TASK DIRECTIONS —
Your response should be a copy of each line in the listing below that includes the word "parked".
---
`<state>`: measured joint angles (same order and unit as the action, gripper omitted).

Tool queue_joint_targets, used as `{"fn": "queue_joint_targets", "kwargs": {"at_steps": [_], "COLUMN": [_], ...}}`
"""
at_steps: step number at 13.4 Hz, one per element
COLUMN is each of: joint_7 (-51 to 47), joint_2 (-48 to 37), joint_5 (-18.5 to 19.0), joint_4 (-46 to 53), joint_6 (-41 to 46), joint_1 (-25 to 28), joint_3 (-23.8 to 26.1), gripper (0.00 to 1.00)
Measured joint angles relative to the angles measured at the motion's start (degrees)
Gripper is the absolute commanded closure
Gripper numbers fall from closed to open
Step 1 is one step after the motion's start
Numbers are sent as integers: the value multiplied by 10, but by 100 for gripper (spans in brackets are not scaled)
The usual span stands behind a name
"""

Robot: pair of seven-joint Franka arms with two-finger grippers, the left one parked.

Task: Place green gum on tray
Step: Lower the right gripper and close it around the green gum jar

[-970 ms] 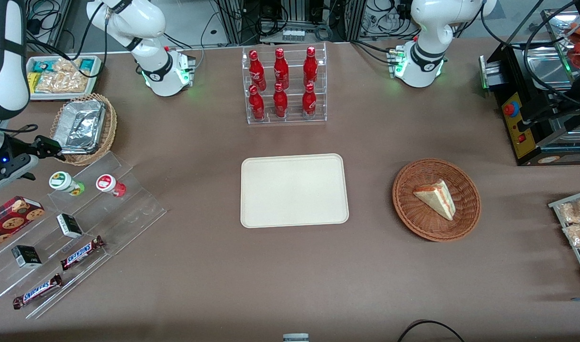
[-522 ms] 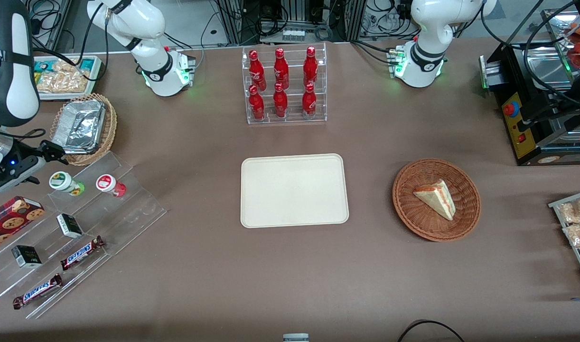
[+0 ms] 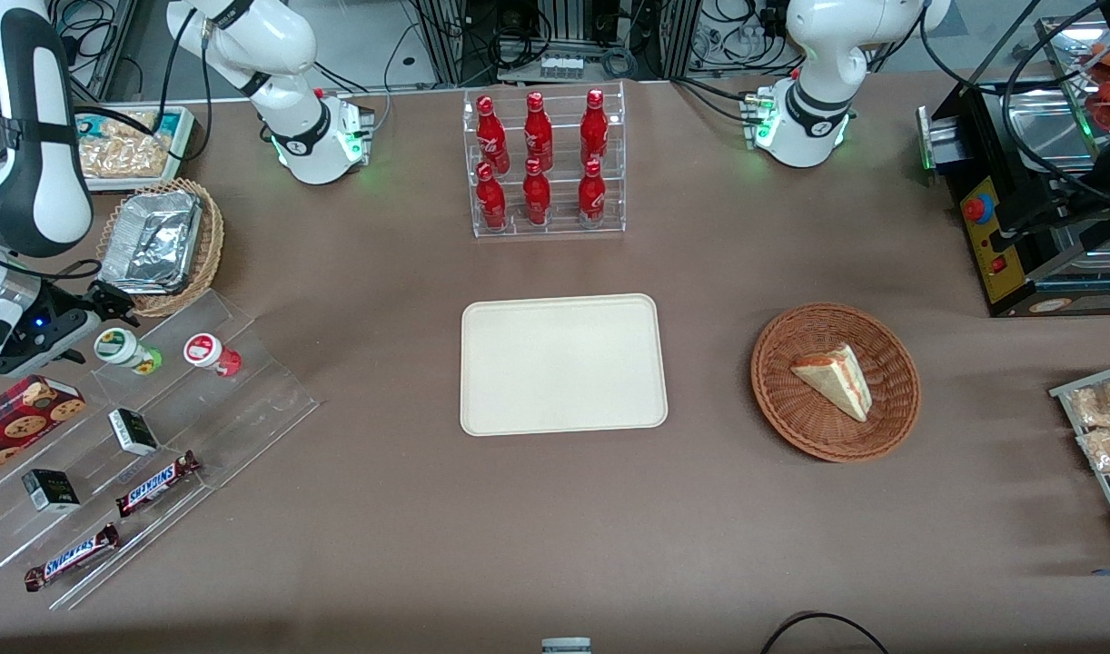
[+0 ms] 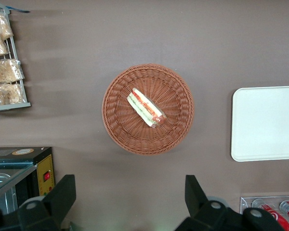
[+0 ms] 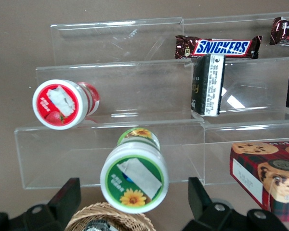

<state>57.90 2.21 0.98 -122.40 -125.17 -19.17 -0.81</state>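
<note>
The green gum (image 3: 126, 349) stands on the top step of a clear acrylic stand (image 3: 246, 400), beside a like bottle with a red label (image 3: 210, 352). In the right wrist view its white lid with the green-and-yellow label (image 5: 134, 179) lies between my two open fingers, which do not touch it. My gripper (image 3: 96, 318) (image 5: 133, 199) hovers just above the green gum, a little farther from the front camera. The cream-beige tray (image 3: 562, 363) lies bare at the table's middle and also shows in the left wrist view (image 4: 265, 122).
A wicker basket with a foil container (image 3: 160, 241) sits close beside the gripper. The stand also holds Snickers bars (image 3: 158, 482), small black boxes (image 3: 133, 431) and a cookie box (image 3: 24, 411). A cola bottle rack (image 3: 544, 163) and a sandwich basket (image 3: 835, 381) stand farther off.
My gripper has moved down and closer to the green gum, from beside the wicker basket to just over the bottle. Nothing else has moved.
</note>
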Motion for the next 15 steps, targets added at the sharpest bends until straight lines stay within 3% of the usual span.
{"fn": "queue_joint_targets", "kwargs": {"at_steps": [1, 2, 4, 5, 6, 11, 15], "joint_7": [0, 0, 1, 1, 1, 1, -6], "joint_2": [3, 6, 9, 10, 10, 7, -11], "joint_5": [0, 0, 0, 0, 0, 0, -1], "joint_4": [-2, -2, -3, -3, -3, -2, 26], "joint_6": [-4, -7, -10, -11, -11, -8, 50], "joint_1": [0, 0, 0, 0, 0, 0, 8], "joint_3": [0, 0, 0, 0, 0, 2, 8], "gripper": [10, 28, 76, 91, 100, 100, 100]}}
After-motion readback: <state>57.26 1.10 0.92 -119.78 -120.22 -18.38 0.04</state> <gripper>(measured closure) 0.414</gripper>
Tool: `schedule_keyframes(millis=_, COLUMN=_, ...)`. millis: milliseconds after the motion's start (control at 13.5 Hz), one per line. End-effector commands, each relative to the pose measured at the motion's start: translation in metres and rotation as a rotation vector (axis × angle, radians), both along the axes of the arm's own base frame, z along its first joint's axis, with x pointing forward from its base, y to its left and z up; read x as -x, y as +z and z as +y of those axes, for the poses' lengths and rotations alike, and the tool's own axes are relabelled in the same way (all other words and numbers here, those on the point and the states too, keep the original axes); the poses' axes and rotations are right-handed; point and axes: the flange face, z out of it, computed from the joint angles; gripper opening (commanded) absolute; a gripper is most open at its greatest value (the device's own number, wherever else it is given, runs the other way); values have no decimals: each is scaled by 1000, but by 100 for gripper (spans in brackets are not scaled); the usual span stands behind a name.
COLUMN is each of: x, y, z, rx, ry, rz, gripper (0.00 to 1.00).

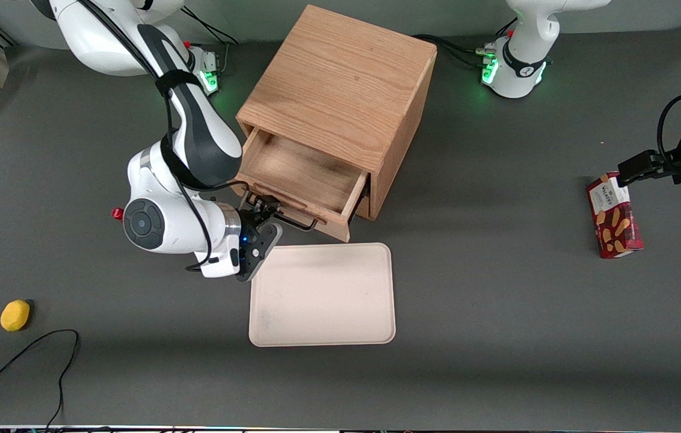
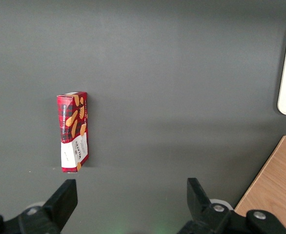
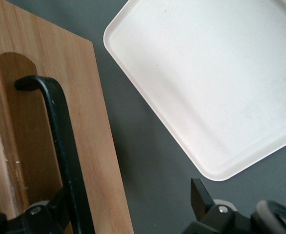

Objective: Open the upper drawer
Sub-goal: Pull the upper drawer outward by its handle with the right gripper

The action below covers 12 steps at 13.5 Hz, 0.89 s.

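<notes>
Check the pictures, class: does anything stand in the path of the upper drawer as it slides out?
Possibly: the cream tray lies just in front of the upper drawer, apparently lower than it. The gripper is at its black handle.

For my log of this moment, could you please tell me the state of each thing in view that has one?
upper drawer: pulled partly out of the oak cabinet, nothing seen inside
black handle: one gripper finger beside it
gripper: open, at the handle
cream tray: flat on the table, bare
cookie box: lying flat
yellow object: resting on the table
</notes>
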Motion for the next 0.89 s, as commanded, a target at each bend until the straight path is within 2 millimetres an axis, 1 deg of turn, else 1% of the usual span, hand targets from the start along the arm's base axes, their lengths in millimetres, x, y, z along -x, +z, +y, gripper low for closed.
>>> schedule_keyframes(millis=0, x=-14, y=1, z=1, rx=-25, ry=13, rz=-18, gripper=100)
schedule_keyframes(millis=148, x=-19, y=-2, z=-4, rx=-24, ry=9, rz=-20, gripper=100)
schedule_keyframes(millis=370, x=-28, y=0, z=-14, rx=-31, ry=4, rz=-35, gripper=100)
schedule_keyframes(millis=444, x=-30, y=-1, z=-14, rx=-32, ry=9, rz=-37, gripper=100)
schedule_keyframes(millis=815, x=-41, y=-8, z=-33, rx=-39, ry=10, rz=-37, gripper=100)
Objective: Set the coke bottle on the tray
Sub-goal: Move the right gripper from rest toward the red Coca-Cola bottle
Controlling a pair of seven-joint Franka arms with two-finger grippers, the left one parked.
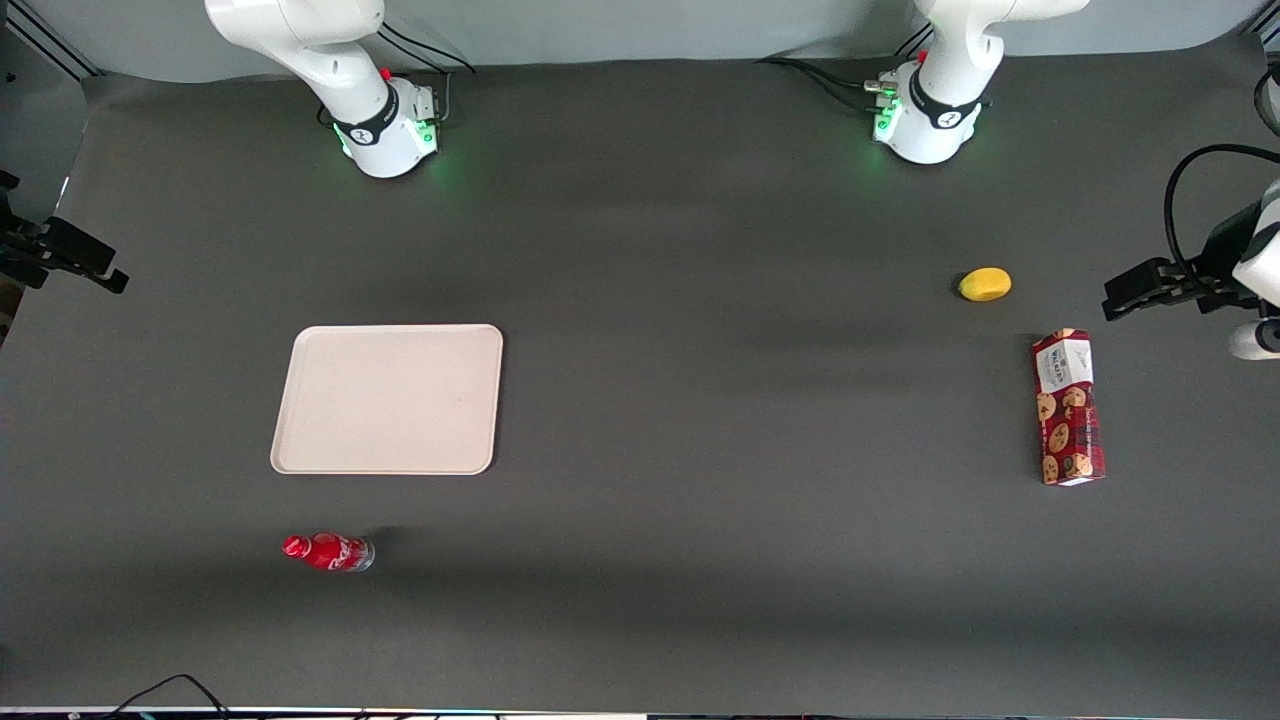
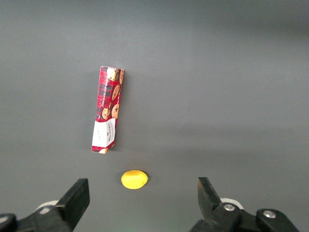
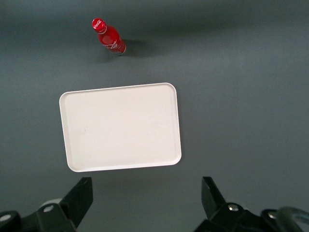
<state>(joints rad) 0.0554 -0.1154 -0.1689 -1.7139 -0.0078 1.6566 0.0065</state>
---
RESULT FOR THIS EXERCISE —
Robot: pair of seven-joint Franka arms with two-finger grippers, the left one parked.
Controlling a pair of seven-joint Franka arms with two-finger grippers, the left one parked.

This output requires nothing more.